You might have known your dog is colorblind—but to which colors? People often think their dogs see just in black and white, but new research finally confirms the spectrum dogs struggle with the most is from red to green.

Red-green colorblindness is called deuteranopia. In humans of Northern European ancestry, it shows up in about 8 percent of men and .5 percent of women. But researchers in Italy found it shows up in probably 100 percent of dogs.

“[I]f you are planning to train your dog to fetch a ball that fell on the green grass of your garden, think of using a blue, and not red, ball,” study lead researcher Marcello Siniscalchi, a professor in the Department of Veterinary Medicine at Italy’s University of Bari, told LiveScience.

The photoreceptor cells in our eyes that determine what colors we can see are called cones.
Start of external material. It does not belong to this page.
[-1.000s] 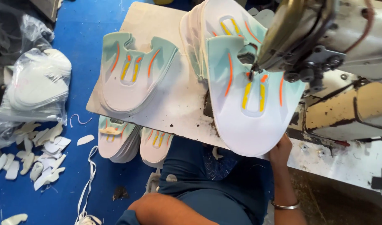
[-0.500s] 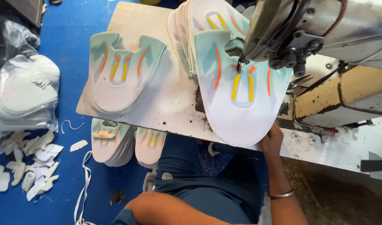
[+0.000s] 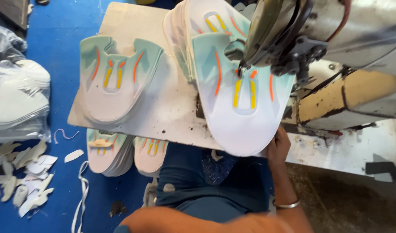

Humans have three kinds: one sensitive to red wavelengths, another to green, and another to blue. Dogs, though, only have two: yellow and blue. The researchers said this means dogs can probably see both yellow and blue, plus shades that combine them. A study detailing the findings was published online last week in the journal Royal Society Open Science.

Previous research had led scientists to suspect that what dogs were colorblind to specifically was red and green, but Siniscalchi put that to the test by having 16 very good dogs look at a modified version of the Ishihara Color Vision Test. Normally, the test consists of looking at colored circles on top of which is a number written in a different color—so a person with deuteranopia, who can’t distinguish between red and green, wouldn’t be able to read a red number on a green circle. But since Siniscalchi was working with dogs, not people, and thus needed to keep their attention, he swapped out the numbers for animations of running cats. Animal science is fun sometimes.

Dogs could still see the cats when they were bright red and on a mottled green background. But when the color contrast was more mild, the dogs no longer noticed the cats.

“The present work showed, for the first time directly, canine red-green blindness by using a modified test of color vision in humans,” Siniscalchi told LiveScience.

In terms of being news you can use beyond playing fetch, if you need to mark a fence or other obstacle on the grass for your dog to see, stay away from reds as well as greens. To the dog, it’s all kind of the same.